師父が去ってしばらくすると、師母が食べ物を持ってウェンシーのもとへやってきた。彼女は、この一見馬鹿のように見える、怪力の弟子を特別に可愛がった。師父がどのように不合理な要求を彼に出そうとも、文句ひとつ言わずに黙々と師父に代わってやり抜き、師父がどのようなことを言おうとも、やり抜いたからであった。この若者を見ると、誰もが好感をもち、愛情を持って惜しまず、師母もこれまでこのような弟子を受け入れたことがなかった。

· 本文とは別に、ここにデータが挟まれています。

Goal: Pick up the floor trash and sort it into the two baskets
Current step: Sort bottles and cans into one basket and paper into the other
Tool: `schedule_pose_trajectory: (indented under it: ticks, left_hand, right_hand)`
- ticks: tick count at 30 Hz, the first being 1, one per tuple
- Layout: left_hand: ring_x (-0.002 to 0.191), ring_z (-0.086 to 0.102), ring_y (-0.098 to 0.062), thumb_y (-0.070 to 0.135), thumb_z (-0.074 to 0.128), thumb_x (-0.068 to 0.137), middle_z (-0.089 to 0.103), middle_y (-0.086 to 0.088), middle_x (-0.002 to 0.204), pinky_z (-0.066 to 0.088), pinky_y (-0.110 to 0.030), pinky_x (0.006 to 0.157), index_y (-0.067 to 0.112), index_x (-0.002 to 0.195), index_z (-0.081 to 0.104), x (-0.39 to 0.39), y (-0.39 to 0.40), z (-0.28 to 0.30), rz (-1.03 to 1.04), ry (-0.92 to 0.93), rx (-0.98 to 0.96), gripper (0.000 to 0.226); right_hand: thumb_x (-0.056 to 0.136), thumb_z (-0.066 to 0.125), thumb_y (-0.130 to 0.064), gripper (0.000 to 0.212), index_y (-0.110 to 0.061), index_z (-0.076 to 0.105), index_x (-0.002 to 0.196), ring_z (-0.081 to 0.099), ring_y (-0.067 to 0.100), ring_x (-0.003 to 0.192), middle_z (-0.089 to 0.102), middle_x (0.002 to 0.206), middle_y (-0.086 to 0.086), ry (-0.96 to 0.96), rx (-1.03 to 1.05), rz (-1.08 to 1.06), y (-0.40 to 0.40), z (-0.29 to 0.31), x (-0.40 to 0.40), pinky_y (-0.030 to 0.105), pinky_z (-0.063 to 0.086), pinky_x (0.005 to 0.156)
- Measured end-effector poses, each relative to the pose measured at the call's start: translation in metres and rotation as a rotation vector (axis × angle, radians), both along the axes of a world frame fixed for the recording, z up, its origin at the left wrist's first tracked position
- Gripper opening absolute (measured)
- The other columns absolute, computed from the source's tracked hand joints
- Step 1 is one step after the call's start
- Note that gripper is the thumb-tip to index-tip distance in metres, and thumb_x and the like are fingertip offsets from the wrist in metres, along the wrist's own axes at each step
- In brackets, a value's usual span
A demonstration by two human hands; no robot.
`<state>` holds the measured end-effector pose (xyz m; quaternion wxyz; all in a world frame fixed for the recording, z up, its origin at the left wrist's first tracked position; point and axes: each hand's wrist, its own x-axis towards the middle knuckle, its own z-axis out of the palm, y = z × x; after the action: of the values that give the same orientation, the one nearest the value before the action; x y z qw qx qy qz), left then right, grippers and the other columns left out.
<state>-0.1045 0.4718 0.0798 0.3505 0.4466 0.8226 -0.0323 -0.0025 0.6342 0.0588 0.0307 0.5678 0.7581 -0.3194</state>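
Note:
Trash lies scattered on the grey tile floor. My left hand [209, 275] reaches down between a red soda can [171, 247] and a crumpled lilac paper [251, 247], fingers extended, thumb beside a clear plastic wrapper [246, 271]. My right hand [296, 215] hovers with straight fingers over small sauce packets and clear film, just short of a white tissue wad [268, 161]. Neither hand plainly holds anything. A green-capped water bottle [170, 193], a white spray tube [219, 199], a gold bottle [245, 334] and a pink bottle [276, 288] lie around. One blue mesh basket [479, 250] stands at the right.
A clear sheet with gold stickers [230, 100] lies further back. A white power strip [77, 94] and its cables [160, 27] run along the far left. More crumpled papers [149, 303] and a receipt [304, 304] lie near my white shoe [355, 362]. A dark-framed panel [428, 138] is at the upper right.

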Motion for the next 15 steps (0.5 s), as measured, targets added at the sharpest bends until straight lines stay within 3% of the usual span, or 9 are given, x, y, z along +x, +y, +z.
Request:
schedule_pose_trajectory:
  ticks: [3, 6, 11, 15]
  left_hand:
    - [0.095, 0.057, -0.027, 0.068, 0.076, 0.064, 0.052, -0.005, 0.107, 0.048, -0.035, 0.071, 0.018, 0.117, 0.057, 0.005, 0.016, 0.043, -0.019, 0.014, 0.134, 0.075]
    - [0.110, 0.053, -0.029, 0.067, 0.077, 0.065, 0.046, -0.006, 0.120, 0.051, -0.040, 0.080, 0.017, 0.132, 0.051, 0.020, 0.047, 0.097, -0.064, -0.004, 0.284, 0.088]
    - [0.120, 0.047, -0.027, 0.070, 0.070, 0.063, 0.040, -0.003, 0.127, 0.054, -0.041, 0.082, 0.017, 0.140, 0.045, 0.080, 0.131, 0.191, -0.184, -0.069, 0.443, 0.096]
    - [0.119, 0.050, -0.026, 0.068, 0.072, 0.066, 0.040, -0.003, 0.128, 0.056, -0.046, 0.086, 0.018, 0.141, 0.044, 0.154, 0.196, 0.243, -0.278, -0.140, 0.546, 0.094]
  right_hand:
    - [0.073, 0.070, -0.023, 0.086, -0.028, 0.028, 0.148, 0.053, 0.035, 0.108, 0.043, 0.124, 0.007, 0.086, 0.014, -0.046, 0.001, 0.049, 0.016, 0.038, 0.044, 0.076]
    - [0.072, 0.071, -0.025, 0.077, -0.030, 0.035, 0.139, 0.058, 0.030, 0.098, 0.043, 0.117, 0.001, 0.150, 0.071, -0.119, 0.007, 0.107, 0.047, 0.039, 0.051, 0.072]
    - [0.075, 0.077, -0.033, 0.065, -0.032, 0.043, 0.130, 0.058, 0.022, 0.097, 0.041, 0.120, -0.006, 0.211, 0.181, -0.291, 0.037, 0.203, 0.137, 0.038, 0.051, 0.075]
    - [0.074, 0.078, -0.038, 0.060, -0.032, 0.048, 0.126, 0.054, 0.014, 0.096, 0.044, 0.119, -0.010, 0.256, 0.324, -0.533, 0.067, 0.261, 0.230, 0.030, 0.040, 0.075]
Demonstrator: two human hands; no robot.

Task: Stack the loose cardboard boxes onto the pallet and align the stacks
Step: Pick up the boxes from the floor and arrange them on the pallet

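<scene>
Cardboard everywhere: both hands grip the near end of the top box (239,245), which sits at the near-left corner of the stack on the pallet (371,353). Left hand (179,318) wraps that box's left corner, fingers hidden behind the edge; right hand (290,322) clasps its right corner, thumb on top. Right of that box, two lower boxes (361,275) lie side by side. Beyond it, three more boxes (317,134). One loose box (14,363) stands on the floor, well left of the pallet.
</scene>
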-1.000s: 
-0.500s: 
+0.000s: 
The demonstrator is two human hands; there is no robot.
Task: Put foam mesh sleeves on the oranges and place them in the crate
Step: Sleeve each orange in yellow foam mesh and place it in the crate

ウェンシーは師母を見ると、堪らずに涙が溢れてきた。ここでは身寄りもなく、師母だけが実の母親のように唯一の精神的な慰めであった。彼にとって、師父がまた建物を壊せと命じたこと、背中の傷が堪え難いことが思い起こされ、背中の傷を師母に見せたかったのが、故意に密告しているかのように思われたので、それを忍んで言わず、ただ師父が法を伝えてくれるようにとせがんだ。